Required action: Transcribe the records in full, keeping every word exactly as given.

─── Data for this task ───

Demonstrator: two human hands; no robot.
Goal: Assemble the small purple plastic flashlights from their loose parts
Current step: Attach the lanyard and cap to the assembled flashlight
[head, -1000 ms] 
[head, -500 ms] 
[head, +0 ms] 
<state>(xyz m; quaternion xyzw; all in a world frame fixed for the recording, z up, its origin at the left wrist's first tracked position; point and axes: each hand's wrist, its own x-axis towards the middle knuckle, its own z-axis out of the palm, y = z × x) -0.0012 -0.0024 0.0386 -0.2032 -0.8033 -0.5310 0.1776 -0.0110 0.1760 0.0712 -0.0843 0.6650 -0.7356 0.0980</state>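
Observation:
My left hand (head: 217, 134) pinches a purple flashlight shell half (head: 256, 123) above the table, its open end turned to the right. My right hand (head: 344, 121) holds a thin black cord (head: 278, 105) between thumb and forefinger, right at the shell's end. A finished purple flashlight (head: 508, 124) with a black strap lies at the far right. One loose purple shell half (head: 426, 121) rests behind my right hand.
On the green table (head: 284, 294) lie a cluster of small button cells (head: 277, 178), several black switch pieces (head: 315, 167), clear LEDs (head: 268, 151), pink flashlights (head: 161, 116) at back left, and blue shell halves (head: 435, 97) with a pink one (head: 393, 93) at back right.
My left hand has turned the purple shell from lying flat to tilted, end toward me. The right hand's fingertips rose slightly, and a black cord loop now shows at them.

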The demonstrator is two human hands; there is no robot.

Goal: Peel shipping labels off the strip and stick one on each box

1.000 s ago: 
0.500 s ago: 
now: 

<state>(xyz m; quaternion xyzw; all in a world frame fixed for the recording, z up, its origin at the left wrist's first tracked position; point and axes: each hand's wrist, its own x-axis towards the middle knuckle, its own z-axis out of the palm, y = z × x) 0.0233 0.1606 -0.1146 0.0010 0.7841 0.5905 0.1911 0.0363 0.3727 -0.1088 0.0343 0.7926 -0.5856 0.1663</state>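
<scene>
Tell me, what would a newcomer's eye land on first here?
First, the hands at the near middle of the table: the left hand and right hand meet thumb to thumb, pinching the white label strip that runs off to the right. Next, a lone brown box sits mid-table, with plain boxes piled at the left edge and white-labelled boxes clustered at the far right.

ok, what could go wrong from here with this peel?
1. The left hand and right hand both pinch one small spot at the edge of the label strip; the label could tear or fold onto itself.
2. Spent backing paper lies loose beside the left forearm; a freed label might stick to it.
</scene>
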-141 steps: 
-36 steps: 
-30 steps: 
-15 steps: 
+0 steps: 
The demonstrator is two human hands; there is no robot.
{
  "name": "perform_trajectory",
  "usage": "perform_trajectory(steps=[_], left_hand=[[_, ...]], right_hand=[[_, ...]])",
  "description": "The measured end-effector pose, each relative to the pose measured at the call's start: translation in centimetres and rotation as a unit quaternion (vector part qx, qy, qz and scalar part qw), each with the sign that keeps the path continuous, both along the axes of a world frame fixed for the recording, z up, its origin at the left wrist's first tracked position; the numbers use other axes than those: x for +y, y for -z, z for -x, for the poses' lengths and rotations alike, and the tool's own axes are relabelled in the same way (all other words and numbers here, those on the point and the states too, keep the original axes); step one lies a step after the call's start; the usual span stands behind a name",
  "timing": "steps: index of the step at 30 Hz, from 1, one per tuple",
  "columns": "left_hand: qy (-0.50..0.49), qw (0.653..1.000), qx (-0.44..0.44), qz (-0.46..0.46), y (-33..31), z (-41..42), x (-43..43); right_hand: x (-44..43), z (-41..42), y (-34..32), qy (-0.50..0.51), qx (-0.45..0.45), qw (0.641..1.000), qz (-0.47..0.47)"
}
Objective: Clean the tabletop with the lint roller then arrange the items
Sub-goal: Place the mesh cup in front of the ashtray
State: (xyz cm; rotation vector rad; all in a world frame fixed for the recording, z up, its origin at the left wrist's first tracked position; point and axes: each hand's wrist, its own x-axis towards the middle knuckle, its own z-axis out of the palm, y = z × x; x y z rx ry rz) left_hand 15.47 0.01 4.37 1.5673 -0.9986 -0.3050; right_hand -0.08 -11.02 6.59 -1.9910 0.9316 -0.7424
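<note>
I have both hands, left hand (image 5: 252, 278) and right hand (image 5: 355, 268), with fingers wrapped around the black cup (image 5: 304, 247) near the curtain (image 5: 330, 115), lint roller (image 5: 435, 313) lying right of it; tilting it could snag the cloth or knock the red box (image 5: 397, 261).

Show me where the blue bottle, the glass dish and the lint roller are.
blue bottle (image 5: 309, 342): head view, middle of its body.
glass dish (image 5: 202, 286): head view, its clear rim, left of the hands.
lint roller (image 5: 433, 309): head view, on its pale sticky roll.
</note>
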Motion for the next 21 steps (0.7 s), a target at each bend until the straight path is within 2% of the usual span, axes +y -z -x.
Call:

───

Task response:
Demonstrator: two human hands; no robot.
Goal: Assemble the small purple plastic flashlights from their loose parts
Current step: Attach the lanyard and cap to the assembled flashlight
[head, -1000 ms] 
[head, -500 ms] 
[head, +0 ms] 
<state>(xyz m; quaternion xyzw; all in a world frame fixed for the recording, z up, its origin at the left wrist's first tracked position; point and axes: each hand's wrist, its own x-axis towards the middle knuckle, its own z-axis out of the palm, y = z × x) -0.0012 -0.0024 0.0386 -0.2032 -0.8033 -0.5310 0.1776 -0.0110 0.1760 0.0712 -0.0843 0.6650 -0.7356 0.0980</state>
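Observation:
My left hand (head: 217, 134) pinches a purple flashlight shell half (head: 256, 123) above the table, its open end turned to the right. My right hand (head: 344, 121) holds a thin black cord (head: 278, 105) between thumb and forefinger, right at the shell's end. A finished purple flashlight (head: 508, 124) with a black strap lies at the far right. One loose purple shell half (head: 426, 121) rests behind my right hand.
On the green table (head: 284, 294) lie a cluster of small button cells (head: 277, 178), several black switch pieces (head: 315, 167), clear LEDs (head: 268, 151), pink flashlights (head: 161, 116) at back left, and blue shell halves (head: 435, 97) with a pink one (head: 393, 93) at back right.
My left hand has turned the purple shell from lying flat to tilted, end toward me. The right hand's fingertips rose slightly, and a black cord loop now shows at them.
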
The demonstrator is two human hands; there is no robot.

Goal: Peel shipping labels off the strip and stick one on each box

1.000 s ago: 
0.500 s ago: 
now: 

<state>(xyz m; quaternion xyzw; all in a world frame fixed for the recording, z up, its origin at the left wrist's first tracked position; point and axes: each hand's wrist, its own x-axis towards the middle knuckle, its own z-axis out of the palm, y = z × x) 0.0233 0.1606 -0.1146 0.0010 0.7841 0.5905 0.1911 0.0363 0.3727 -0.1088 0.0343 0.7926 -0.5856 0.1663</state>
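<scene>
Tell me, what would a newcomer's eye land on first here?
First, the hands at the near middle of the table: the left hand and right hand meet thumb to thumb, pinching the white label strip that runs off to the right. Next, a lone brown box sits mid-table, with plain boxes piled at the left edge and white-labelled boxes clustered at the far right.

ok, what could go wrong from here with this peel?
1. The left hand and right hand both pinch one small spot at the edge of the label strip; the label could tear or fold onto itself.
2. Spent backing paper lies loose beside the left forearm; a freed label might stick to it.
</scene>
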-141 steps: 
-36 steps: 
-30 steps: 
-15 steps: 
+0 steps: 
The demonstrator is two human hands; there is no robot.
{
  "name": "perform_trajectory",
  "usage": "perform_trajectory(steps=[_], left_hand=[[_, ...]], right_hand=[[_, ...]])",
  "description": "The measured end-effector pose, each relative to the pose measured at the call's start: translation in centimetres and rotation as a unit quaternion (vector part qx, qy, qz and scalar part qw), each with the sign that keeps the path continuous, both along the axes of a world frame fixed for the recording, z up, its origin at the left wrist's first tracked position; the numbers use other axes than those: x for +y, y for -z, z for -x, for the poses' lengths and rotations alike, and the tool's own axes are relabelled in the same way (all other words and numbers here, those on the point and the states too, keep the original axes); step one lies a step after the call's start; the usual span stands behind a name",
  "timing": "steps: index of the step at 30 Hz, from 1, one per tuple",
  "columns": "left_hand: qy (-0.50..0.49), qw (0.653..1.000), qx (-0.44..0.44), qz (-0.46..0.46), y (-33..31), z (-41..42), x (-43..43); right_hand: x (-44..43), z (-41..42), y (-34..32), qy (-0.50..0.51), qx (-0.45..0.45), qw (0.641..1.000), qz (-0.47..0.47)"
}
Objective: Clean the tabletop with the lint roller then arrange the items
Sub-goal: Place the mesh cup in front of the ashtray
State: (xyz cm; rotation vector rad; all in a world frame fixed for the recording, z up, its origin at the left wrist's first tracked position; point and axes: each hand's wrist, its own x-axis towards the middle knuckle, its own z-axis out of the palm, y = z × x; x y z rx ry rz) left_hand 15.47 0.01 4.37 1.5673 -0.9986 -0.3050; right_hand -0.08 -11.02 6.59 -1.9910 0.9316 -0.7424
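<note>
I have both hands, left hand (image 5: 252, 278) and right hand (image 5: 355, 268), with fingers wrapped around the black cup (image 5: 304, 247) near the curtain (image 5: 330, 115), lint roller (image 5: 435, 313) lying right of it; tilting it could snag the cloth or knock the red box (image 5: 397, 261).

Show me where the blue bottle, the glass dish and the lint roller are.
blue bottle (image 5: 309, 342): head view, middle of its body.
glass dish (image 5: 202, 286): head view, its clear rim, left of the hands.
lint roller (image 5: 433, 309): head view, on its pale sticky roll.
</note>
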Motion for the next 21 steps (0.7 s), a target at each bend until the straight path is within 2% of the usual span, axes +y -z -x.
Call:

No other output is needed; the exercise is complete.